**Task statement:** Reproduce the full listing exactly.

**Dataset excerpt:**
—————
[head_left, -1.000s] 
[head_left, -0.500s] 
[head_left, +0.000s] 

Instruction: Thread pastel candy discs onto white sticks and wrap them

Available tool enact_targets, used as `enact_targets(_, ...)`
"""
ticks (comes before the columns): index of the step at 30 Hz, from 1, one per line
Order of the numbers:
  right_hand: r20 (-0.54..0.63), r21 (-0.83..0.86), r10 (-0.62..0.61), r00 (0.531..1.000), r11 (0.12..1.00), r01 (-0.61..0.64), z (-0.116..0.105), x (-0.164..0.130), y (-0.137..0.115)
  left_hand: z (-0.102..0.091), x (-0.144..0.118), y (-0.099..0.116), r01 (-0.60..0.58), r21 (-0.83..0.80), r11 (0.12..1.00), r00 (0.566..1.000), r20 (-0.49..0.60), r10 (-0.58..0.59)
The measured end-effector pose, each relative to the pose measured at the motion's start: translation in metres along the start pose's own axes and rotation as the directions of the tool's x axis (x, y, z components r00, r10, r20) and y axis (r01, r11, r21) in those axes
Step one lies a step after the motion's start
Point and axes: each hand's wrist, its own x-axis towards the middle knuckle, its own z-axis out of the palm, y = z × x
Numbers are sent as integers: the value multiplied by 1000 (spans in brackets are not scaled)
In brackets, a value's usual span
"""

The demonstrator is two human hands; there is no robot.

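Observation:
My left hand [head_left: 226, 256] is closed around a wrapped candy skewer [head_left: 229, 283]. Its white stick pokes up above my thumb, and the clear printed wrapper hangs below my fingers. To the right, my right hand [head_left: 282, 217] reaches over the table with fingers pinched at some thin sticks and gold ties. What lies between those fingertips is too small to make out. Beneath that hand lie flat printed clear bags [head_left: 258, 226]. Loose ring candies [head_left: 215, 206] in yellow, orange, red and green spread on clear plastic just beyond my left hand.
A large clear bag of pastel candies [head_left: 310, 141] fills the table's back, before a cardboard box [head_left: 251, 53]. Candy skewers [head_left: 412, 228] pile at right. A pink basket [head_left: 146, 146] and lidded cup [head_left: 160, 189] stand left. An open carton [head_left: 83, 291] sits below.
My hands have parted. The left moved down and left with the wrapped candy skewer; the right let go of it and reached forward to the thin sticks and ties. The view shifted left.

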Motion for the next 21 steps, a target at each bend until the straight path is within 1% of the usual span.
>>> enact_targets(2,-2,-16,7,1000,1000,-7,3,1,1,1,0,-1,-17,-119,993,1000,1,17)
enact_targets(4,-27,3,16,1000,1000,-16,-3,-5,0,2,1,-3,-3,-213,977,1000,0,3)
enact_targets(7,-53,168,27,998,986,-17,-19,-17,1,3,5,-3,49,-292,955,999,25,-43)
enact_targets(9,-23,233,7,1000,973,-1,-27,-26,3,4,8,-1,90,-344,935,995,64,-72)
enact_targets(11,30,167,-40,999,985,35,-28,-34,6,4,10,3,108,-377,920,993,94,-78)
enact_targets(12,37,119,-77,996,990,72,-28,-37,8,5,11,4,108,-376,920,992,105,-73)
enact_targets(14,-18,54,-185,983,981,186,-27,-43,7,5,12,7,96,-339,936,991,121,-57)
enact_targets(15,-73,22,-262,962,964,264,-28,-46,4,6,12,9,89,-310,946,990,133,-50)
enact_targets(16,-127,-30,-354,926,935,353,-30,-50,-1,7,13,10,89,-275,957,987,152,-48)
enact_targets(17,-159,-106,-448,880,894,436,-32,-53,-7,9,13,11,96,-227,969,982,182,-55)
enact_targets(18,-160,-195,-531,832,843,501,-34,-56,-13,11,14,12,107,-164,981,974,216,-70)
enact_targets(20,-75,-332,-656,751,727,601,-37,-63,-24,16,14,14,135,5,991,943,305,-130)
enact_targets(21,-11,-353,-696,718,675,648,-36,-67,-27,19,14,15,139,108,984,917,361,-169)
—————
**Written solution:**
[head_left, -1.000s] 
[head_left, -0.500s] 
[head_left, +0.000s] 

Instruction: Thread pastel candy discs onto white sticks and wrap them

Available tool enact_targets, used as `enact_targets(_, ...)`
"""
ticks (comes before the columns): index of the step at 30 Hz, from 1, one per line
Order of the numbers:
  right_hand: r20 (-0.54..0.63), r21 (-0.83..0.86), r10 (-0.62..0.61), r00 (0.531..1.000), r11 (0.12..1.00), r01 (-0.61..0.64), z (-0.116..0.105), x (-0.164..0.130), y (-0.137..0.115)
  left_hand: z (-0.102..0.091), x (-0.144..0.118), y (-0.099..0.116), r01 (-0.60..0.58), r21 (-0.83..0.80), r11 (0.12..1.00), r00 (0.566..1.000), r20 (-0.49..0.60), r10 (-0.58..0.59)
The measured end-effector pose, each relative to the pose measured at the motion's start: translation in metres along the start pose's own axes and rotation as the directions of the tool's x axis (x, y, z components r00, r10, r20) and y axis (r01, r11, r21) in those axes
Step one lies a step after the motion's start
Point and axes: each hand's wrist, its own x-axis towards the middle knuckle, its own z-axis out of the palm, y = z × x
Numbers are sent as integers: the value multiplied by 1000 (spans in brackets are not scaled)
In brackets, a value's usual span
"""

The demonstrator is two human hands; there is no robot.

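Observation:
My left hand [head_left: 226, 256] is closed around a wrapped candy skewer [head_left: 229, 283]. Its white stick pokes up above my thumb, and the clear printed wrapper hangs below my fingers. To the right, my right hand [head_left: 282, 217] reaches over the table with fingers pinched at some thin sticks and gold ties. What lies between those fingertips is too small to make out. Beneath that hand lie flat printed clear bags [head_left: 258, 226]. Loose ring candies [head_left: 215, 206] in yellow, orange, red and green spread on clear plastic just beyond my left hand.
A large clear bag of pastel candies [head_left: 310, 141] fills the table's back, before a cardboard box [head_left: 251, 53]. Candy skewers [head_left: 412, 228] pile at right. A pink basket [head_left: 146, 146] and lidded cup [head_left: 160, 189] stand left. An open carton [head_left: 83, 291] sits below.
My hands have parted. The left moved down and left with the wrapped candy skewer; the right let go of it and reached forward to the thin sticks and ties. The view shifted left.
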
Motion for the next 21 steps, a target at each bend until the straight path is within 1% of the usual span.
>>> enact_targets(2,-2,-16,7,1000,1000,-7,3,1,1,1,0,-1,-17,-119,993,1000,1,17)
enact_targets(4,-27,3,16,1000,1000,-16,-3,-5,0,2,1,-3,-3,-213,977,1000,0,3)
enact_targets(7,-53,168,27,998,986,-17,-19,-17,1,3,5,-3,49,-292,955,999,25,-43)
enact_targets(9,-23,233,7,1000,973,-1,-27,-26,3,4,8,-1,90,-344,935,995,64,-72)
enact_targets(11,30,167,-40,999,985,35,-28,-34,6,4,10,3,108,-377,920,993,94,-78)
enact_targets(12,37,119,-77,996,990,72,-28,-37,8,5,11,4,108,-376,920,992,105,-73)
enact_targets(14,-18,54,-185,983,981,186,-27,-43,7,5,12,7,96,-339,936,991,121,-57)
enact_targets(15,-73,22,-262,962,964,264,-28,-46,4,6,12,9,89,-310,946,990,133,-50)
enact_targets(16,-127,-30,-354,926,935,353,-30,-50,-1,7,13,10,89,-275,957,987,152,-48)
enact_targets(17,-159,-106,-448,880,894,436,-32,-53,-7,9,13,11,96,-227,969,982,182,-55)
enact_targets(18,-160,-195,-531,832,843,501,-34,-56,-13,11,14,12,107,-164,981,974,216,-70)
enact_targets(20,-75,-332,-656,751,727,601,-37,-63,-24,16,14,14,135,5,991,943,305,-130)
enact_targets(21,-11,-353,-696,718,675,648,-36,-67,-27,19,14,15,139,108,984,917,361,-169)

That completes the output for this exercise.